Ce débat sur l’enseignement de l’économie au lycée n’est pas nouveau. Les choses n’évoluent pas vraiment dans le sens que vous préconisez. En 2016, l’enseignement sur le marché et la formation des prix a été rendu optionnel.

À la demande des professeurs de sciences économiques et sociales, représentés par l’Association des professeurs de sciences économiques et sociales, au prétexte que le programme était trop lourd. C’était le cas, mais pourquoi supprimer – comme par hasard – cette partie ?

« On commence par enseigner la critique de l’économie de marché sans avoir expliqué au préalable de quoi il s’agit.

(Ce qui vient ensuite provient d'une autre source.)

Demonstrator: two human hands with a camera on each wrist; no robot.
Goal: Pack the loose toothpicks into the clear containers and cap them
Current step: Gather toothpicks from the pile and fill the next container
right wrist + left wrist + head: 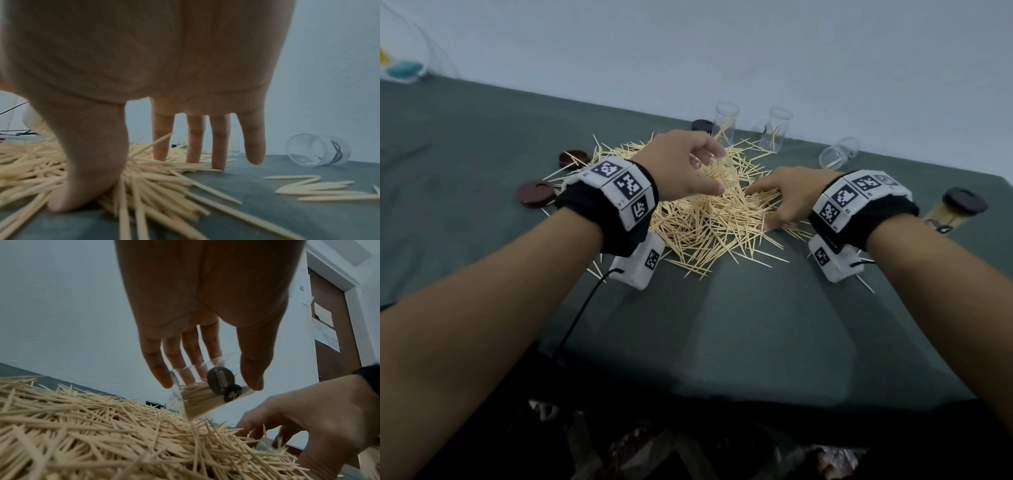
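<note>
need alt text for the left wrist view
The left hand holds a tilted clear container, partly filled with toothpicks, between its fingers and thumb, above a large pile of loose toothpicks. The right hand reaches into the pile from the right.

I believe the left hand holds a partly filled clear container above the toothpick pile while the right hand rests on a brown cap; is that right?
Not quite: the right hand rests on the toothpick pile instead, as the right wrist view shows. The left hand does hold the partly filled clear container above the pile.
</note>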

C’est mettre la charrue devant les boeufs »

Que préconisez-vous pour que cet enseignement s’améliore ?

Je ne peux me substituer au Conseil supérieur des programmes, qui réfléchit à la question sous la direction de l’économiste Philippe Aghion, professeur au Collège de France. Je me suis contenté de me tourner vers les rapports sur les manuels d’économie de lycée remis à l’Académie des sciences morales et politiques. Comme les autres, Olivier Blanchard, ancien chef économiste du FMI, explique que les programmes sont trop vastes et qu’il faut les recentrer sur ce qui permet de transmettre aux élèves les bases du raisonnement en économie. Il y a trop de documents, d’informations, de données balancés aux élèves, qui ne peuvent pas les retenir.

La réforme du bac annoncée par Jean-Michel Blanquer va-t-elle dans votre sens ?

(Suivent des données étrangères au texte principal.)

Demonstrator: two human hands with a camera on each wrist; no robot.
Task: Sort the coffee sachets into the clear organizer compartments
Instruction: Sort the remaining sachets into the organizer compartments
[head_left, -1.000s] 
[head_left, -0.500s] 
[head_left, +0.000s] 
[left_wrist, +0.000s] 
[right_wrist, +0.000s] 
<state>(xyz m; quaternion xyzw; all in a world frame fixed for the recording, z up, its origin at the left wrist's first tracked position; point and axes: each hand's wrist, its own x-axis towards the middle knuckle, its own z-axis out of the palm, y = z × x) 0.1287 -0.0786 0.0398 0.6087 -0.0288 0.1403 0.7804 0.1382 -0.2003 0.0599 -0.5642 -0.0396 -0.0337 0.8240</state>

Cela dépendra du nombre d’heures consacrées à l’économie en seconde. Il faudrait au moins deux heures, dont une heure dédoublée en travaux pratiques, contre seulement une heure et demie aujourd’hui. Et il faudra se focaliser sur les bases du raisonnement économique.

Votre vision n’est pas partagée par la plupart des professeurs de sciences économiques et sociales.

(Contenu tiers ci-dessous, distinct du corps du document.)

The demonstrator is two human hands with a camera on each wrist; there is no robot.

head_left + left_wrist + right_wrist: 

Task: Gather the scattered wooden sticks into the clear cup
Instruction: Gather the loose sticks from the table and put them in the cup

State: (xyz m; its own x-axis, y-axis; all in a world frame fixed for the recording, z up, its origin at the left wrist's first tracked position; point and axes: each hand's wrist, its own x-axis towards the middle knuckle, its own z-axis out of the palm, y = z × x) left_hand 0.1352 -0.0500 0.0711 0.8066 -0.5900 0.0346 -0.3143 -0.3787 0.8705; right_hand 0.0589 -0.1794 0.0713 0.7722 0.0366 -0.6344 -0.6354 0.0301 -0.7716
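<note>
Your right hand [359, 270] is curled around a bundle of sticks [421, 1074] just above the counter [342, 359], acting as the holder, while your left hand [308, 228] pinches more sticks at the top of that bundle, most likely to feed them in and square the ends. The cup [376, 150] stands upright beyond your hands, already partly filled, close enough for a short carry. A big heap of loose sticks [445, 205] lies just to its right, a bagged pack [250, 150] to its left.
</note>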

Oui, comme le nom de la discipline le montre, ils sont très attachés aux sciences économiques ET sociales. Ils considèrent que c’est son rôle de former des citoyens en exerçant sur eux un magistère analogue à celui du professeur de philosophie d’hier. C’est une démarche valorisante pour le professeur, mais pas très utile pour l’élève moyen. Je m’oppose à cette conception.

Vous regrettez pourtant la domination des mathématiques et de la théorie des jeux dans l’enseignement universitaire. N’est-ce pas un peu contradictoire ?

Tout est affaire de séquence. En France, on part d’un enseignement très large pour aller vers des enseignements très pointus en perdant au passage des aspects importants de la science économique. Il serait plus logique de faire l’inverse : transmettre les bases du raisonnement économique aux élèves de 15, 16 et 17 ans, et élargir ensuite le spectre afin d’ouvrir les étudiants à autre chose qu’à l’économétrie et aux modèles.